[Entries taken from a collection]
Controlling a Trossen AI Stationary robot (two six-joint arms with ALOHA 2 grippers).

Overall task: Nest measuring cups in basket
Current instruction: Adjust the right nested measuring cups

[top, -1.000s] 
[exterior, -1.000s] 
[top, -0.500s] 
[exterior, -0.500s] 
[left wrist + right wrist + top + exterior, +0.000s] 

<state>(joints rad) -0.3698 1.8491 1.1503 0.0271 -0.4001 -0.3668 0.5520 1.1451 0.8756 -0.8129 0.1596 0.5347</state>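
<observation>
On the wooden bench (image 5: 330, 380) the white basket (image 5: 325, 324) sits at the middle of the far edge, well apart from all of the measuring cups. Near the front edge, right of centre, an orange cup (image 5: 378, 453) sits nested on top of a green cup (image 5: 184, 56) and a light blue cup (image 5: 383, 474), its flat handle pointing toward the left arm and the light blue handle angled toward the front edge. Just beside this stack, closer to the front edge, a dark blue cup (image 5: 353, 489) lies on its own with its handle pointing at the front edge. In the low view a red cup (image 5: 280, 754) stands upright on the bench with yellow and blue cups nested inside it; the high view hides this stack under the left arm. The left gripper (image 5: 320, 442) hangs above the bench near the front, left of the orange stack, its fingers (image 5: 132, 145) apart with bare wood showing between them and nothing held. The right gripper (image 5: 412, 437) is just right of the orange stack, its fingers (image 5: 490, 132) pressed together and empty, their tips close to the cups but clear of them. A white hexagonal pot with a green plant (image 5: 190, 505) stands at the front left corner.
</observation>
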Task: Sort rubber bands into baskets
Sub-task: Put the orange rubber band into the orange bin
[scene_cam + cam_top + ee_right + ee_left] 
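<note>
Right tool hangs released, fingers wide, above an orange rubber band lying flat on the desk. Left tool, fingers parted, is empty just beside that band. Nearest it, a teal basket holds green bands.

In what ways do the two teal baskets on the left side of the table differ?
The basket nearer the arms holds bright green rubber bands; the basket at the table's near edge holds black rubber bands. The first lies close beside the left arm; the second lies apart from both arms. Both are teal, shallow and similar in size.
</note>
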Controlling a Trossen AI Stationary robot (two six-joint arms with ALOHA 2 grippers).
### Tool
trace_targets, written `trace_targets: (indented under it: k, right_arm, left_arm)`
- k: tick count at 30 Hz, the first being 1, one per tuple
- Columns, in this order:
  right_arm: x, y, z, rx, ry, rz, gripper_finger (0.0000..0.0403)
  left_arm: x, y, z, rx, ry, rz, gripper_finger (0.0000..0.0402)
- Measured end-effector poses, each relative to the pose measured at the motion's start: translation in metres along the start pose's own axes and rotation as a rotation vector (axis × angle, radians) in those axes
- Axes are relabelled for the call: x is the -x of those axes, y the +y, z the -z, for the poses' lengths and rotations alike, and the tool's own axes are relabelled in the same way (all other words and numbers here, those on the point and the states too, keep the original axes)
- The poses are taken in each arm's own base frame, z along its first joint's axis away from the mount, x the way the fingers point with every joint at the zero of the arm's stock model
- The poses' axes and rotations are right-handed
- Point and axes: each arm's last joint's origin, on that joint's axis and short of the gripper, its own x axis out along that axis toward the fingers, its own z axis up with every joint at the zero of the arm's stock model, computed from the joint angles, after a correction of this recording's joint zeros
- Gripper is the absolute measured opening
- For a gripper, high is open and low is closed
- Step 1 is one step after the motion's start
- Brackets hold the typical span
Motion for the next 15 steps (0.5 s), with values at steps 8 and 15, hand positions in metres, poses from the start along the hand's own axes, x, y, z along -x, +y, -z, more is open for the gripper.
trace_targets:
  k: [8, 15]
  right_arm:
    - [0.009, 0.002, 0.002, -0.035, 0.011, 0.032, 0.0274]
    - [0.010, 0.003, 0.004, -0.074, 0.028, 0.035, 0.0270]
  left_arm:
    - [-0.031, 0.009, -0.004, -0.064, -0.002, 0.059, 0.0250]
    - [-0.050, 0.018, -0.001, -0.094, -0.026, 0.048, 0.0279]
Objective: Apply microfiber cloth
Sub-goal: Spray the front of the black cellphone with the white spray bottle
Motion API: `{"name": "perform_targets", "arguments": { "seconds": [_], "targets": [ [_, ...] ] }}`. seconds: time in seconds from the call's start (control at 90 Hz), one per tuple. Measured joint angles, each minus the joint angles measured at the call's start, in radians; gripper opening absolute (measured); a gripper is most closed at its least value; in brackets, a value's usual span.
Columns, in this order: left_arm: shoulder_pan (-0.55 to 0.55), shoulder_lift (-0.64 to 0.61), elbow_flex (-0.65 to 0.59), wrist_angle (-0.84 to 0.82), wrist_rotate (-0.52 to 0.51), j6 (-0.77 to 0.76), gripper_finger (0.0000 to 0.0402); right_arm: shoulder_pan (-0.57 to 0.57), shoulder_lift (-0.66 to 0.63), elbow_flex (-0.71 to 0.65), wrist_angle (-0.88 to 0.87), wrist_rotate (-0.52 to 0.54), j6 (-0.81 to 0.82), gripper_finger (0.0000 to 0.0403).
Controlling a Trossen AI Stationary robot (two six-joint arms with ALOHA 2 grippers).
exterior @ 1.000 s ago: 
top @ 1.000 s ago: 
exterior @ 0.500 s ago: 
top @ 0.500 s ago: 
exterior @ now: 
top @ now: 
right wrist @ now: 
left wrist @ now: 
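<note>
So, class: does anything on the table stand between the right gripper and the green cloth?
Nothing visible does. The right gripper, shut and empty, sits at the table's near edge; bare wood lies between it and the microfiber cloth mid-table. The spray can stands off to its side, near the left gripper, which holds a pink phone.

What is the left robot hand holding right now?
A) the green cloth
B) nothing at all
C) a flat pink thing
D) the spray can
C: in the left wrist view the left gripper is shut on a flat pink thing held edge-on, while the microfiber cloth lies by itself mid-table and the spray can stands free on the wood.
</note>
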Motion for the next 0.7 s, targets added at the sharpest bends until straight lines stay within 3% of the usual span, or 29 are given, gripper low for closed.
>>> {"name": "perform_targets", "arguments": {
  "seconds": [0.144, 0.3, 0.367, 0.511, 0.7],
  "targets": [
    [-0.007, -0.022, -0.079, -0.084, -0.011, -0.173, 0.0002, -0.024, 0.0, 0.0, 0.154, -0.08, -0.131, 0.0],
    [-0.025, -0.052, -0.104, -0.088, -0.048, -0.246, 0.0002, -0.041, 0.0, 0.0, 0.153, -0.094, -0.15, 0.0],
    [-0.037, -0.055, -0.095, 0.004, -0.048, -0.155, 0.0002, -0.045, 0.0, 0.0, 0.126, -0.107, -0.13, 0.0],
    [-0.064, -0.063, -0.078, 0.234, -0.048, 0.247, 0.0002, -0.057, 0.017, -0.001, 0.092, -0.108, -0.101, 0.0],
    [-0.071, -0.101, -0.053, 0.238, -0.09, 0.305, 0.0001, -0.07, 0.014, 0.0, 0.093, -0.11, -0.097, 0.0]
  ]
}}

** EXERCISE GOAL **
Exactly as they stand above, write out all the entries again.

** RESULT OF THE EXERCISE **
Controlling a Trossen AI Stationary robot (two six-joint arms with ALOHA 2 grippers).

Overall task: Nest measuring cups in basket
Current instruction: Adjust the right nested measuring cups

[top, -1.000s] 
[exterior, -1.000s] 
[top, -0.500s] 
[exterior, -0.500s] 
[left wrist + right wrist + top + exterior, +0.000s] 

<state>(joints rad) -0.3698 1.8491 1.1503 0.0271 -0.4001 -0.3668 0.5520 1.1451 0.8756 -0.8129 0.1596 0.5347</state>
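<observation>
On the wooden bench (image 5: 330, 380) the white basket (image 5: 325, 324) sits at the middle of the far edge, well apart from all of the measuring cups. Near the front edge, right of centre, an orange cup (image 5: 378, 453) sits nested on top of a green cup (image 5: 184, 56) and a light blue cup (image 5: 383, 474), its flat handle pointing toward the left arm and the light blue handle angled toward the front edge. Just beside this stack, closer to the front edge, a dark blue cup (image 5: 353, 489) lies on its own with its handle pointing at the front edge. In the low view a red cup (image 5: 280, 754) stands upright on the bench with yellow and blue cups nested inside it; the high view hides this stack under the left arm. The left gripper (image 5: 320, 442) hangs above the bench near the front, left of the orange stack, its fingers (image 5: 132, 145) apart with bare wood showing between them and nothing held. The right gripper (image 5: 412, 437) is just right of the orange stack, its fingers (image 5: 490, 132) pressed together and empty, their tips close to the cups but clear of them. A white hexagonal pot with a green plant (image 5: 190, 505) stands at the front left corner.
</observation>
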Task: Sort rubber bands into baskets
Sub-task: Put the orange rubber band into the orange bin
[scene_cam + cam_top + ee_right + ee_left] 
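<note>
Right tool hangs released, fingers wide, above an orange rubber band lying flat on the desk. Left tool, fingers parted, is empty just beside that band. Nearest it, a teal basket holds green bands.

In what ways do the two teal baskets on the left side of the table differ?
The basket nearer the arms holds bright green rubber bands; the basket at the table's near edge holds black rubber bands. The first lies close beside the left arm; the second lies apart from both arms. Both are teal, shallow and similar in size.
</note>
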Controlling a Trossen AI Stationary robot (two six-joint arms with ALOHA 2 grippers).
### Tool
trace_targets, written `trace_targets: (indented under it: k, right_arm, left_arm)`
- k: tick count at 30 Hz, the first being 1, one per tuple
- Columns, in this order:
  right_arm: x, y, z, rx, ry, rz, gripper_finger (0.0000..0.0403)
  left_arm: x, y, z, rx, ry, rz, gripper_finger (0.0000..0.0402)
- Measured end-effector poses, each relative to the pose measured at the motion's start: translation in metres along the start pose's own axes and rotation as a rotation vector (axis × angle, radians) in those axes
- Axes are relabelled for the call: x is the -x of those axes, y the +y, z the -z, for the poses' lengths and rotations alike, and the tool's own axes are relabelled in the same way (all other words and numbers here, those on the point and the states too, keep the original axes)
- The poses are taken in each arm's own base frame, z along its first joint's axis away from the mount, x the way the fingers point with every joint at the zero of the arm's stock model
- The poses' axes and rotations are right-handed
- Point and axes: each arm's last joint's origin, on that joint's axis and short of the gripper, its own x axis out along that axis toward the fingers, its own z axis up with every joint at the zero of the arm's stock model, computed from the joint angles, after a correction of this recording's joint zeros
- Gripper is the absolute measured opening
- For a gripper, high is open and low is closed
- Step 1 is one step after the motion's start
- Brackets hold the typical span
Motion for the next 15 steps (0.5 s), with values at steps 8 and 15, hand positions in metres, poses from the start along the hand's own axes, x, y, z along -x, +y, -z, more is open for the gripper.
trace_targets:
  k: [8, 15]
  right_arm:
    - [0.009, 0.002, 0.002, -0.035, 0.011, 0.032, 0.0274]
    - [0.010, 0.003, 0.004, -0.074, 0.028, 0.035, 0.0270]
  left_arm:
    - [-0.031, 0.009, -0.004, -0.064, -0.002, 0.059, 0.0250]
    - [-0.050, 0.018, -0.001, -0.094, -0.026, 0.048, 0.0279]
Objective: Apply microfiber cloth
Sub-goal: Spray the front of the black cellphone with the white spray bottle
Motion API: `{"name": "perform_targets", "arguments": { "seconds": [_], "targets": [ [_, ...] ] }}`. seconds: time in seconds from the call's start (control at 90 Hz), one per tuple. Measured joint angles, each minus the joint angles measured at the call's start, in radians; gripper opening absolute (measured); a gripper is most closed at its least value; in brackets, a value's usual span.
Columns, in this order: left_arm: shoulder_pan (-0.55 to 0.55), shoulder_lift (-0.64 to 0.61), elbow_flex (-0.65 to 0.59), wrist_angle (-0.84 to 0.82), wrist_rotate (-0.52 to 0.51), j6 (-0.77 to 0.76), gripper_finger (0.0000 to 0.0402); right_arm: shoulder_pan (-0.57 to 0.57), shoulder_lift (-0.66 to 0.63), elbow_flex (-0.71 to 0.65), wrist_angle (-0.88 to 0.87), wrist_rotate (-0.52 to 0.54), j6 (-0.81 to 0.82), gripper_finger (0.0000 to 0.0403).
Controlling a Trossen AI Stationary robot (two six-joint arms with ALOHA 2 grippers).
exterior @ 1.000 s ago: 
top @ 1.000 s ago: 
exterior @ 0.500 s ago: 
top @ 0.500 s ago: 
exterior @ now: 
top @ now: 
right wrist @ now: 
left wrist @ now: 
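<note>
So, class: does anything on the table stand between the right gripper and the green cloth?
Nothing visible does. The right gripper, shut and empty, sits at the table's near edge; bare wood lies between it and the microfiber cloth mid-table. The spray can stands off to its side, near the left gripper, which holds a pink phone.

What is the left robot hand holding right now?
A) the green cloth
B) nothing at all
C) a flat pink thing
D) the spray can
C: in the left wrist view the left gripper is shut on a flat pink thing held edge-on, while the microfiber cloth lies by itself mid-table and the spray can stands free on the wood.
</note>
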Motion for the next 0.7 s, targets added at the sharpest bends until straight lines stay within 3% of the usual span, or 29 are given, gripper low for closed.
>>> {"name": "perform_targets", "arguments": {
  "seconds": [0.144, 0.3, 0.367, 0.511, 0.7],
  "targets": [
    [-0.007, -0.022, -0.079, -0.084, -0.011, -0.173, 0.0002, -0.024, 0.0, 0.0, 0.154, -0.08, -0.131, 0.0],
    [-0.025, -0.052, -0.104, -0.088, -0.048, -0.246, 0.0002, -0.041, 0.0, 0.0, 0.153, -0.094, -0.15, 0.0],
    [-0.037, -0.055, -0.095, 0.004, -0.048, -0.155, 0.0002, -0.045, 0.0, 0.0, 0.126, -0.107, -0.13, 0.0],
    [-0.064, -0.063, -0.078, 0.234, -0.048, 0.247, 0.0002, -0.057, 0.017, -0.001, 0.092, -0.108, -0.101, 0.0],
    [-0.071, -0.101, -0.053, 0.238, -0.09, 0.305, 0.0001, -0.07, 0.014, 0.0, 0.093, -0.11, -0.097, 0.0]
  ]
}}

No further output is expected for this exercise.